Las cuartas elecciones generales en cuatro años pueden servir solo para empujar hacia arriba a un partido como Vox, ultraderechista, franquista, machista, xenófobo y populista en la línea de Donald Trump o Matteo Salvini. Si las encuestas no se equivocan mucho, la formación de Santiago Abascal puede doblar sus escaños y saltar el listón de los 50 diputados, cuando en los últimos meses se la daba por amortizada y todo el mundo pronosticaba que estaba en regresión. Los acontecimientos en Cataluña, aunque el secesionismo lo niegue, tienen mucho que ver con este probable ascenso de Vox a los cielos de la tercera fuerza en el Congreso de los Diputados.
Frente al auge de Vox, todos los sondeos anuncian un descalabro épico de Ciudadanos (Cs), que podría pasar de tercero a quinto o sexto grupo parlamentario.
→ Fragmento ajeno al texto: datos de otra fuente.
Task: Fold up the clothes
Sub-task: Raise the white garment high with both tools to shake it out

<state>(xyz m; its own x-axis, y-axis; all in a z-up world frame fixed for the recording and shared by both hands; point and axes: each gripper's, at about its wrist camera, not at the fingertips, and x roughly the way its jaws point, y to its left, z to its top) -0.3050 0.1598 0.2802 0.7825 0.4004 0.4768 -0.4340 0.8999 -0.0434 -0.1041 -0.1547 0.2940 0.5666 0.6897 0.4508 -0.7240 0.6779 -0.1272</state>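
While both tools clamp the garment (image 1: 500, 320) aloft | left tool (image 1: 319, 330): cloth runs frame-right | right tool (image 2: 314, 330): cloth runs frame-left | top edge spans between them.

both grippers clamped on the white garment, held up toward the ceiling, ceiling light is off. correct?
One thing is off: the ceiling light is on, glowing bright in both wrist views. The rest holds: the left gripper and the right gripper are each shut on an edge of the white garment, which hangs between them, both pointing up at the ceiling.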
Este hundimiento revela que los ciudadanos, muchas veces más perspicaces y finos analistas que los analistas profesionales y los políticos, culpan en primer lugar al partido de Albert Rivera de la repetición de las elecciones. No perdonan que no utilizara los 57 escaños que alcanzó en abril para formar con el PSOE un Gobierno estable sostenido por 180 diputados. Los electores reprochan a Ciudadanos que el partido no sirviera para nada cuando lo tenía todo a favor para gobernar y presumir de que, pese a sus diferencias con los socialistas, contribuía a la estabilidad en momentos tan difíciles. Es cierto que Pedro Sánchez no hizo oferta alguna a Rivera, pero ¿cómo iba a hacerla cuando el líder de Cs, con su delirio de desbancar al PP en la derecha, había levantado un cordón sanitario contra el PSOE, al que acusaba cada día –lo sigue haciendo— de no formar parte del bloque constitucional?
La responsabilidad de Sánchez en la repetición electoral se debe encontrar más bien en la falta de entendimiento con Unidas Podemos (UP), pese a que, tras varios titubeos, llegara a ofrecer a Pablo Iglesias un Gobierno de coalición que el líder morado despreció. A la vista de lo que ha sucedido después, no extraña que Sánchez desconfiara de Iglesias porque gobernar juntos se hubiera convertido en un calvario diario. El bloqueo en esta dirección amenaza, además, con repetirse.
Junto al ascenso de Vox, uno de los factores que inducen al pesimismo es la falta de autocrítica de los partidos políticos. Ni Rivera ha admitido que se equivocó, ni Sánchez ha reconocido que seguramente su objetivo primero era la repetición electoral –una apuesta que puede salirle mal--, ni nadie en el PP ha asumido responsabilidades por la pérdida de 70 diputados. Pero es que incluso cuando los partidos admiten algún error culpan a los otros. Por ejemplo, Iglesias reconoce que se equivocó en las fallidas negociaciones con Sánchez, pero su explicación es que se fio del presidente en funciones y este le engañó, es decir, la culpa del error no es suya, sino del adversario. Otro ejemplo: cuando a los independentistas catalanes se les pregunta si han cometido algún error, contestan que sí, uno, pensar que “el Estado no iba a utilizar la represión” como lo hizo, es decir, la culpa del error también es del adversario.
En esta lógica se mueven también los comunes y su cabeza de cartel por Barcelona, Jaume Asens, siempre proclive a culpar a la respuesta del Estado de las insuficiencias o errores de su actuación política. Asens, por cierto, acaba de desautorizar a la primera candidata del partido por Girona, la persona que mejor ha definido a Carles Puigdemont: un vivales.
Si las elecciones confirman que Vox se convierte en el tercer partido, un terremoto sacudirá la política española. A partir de entonces, servirá aún menos la estrategia que han seguido el resto de partidos frente a la ultraderecha y que se vio reflejada en el debate a cinco: nadie se enfrentó ni descalificó las mentiras y las barbaridades que profirió Abascal. Sánchez alega que debía ser la derecha la que lo hiciera, no el PSOE. El PP y Cs no solo no lo hacen, sino que acaban de votar en la Asamblea de Madrid a favor de una iniciativa de Vox que propone ilegalizar a los partidos independentistas.
Mientras tanto, Abascal ocupa las televisiones y los medios de comunicación convertido en la nueva estrella política a la que se le otorga más protagonismo del que merece, pervirtiendo así el debate sobre qué es mejor, si ignorar a Vox o enfrentarse a ellos. Lo mejor está claro: es un gran error promover su omnipresencia, pero cuando Vox tiene ocasión de difundir sus malignos mensajes los demás partidos deben combatirlos sin mirar para otro lado renunciando a enfrentarse a sus dirigentes.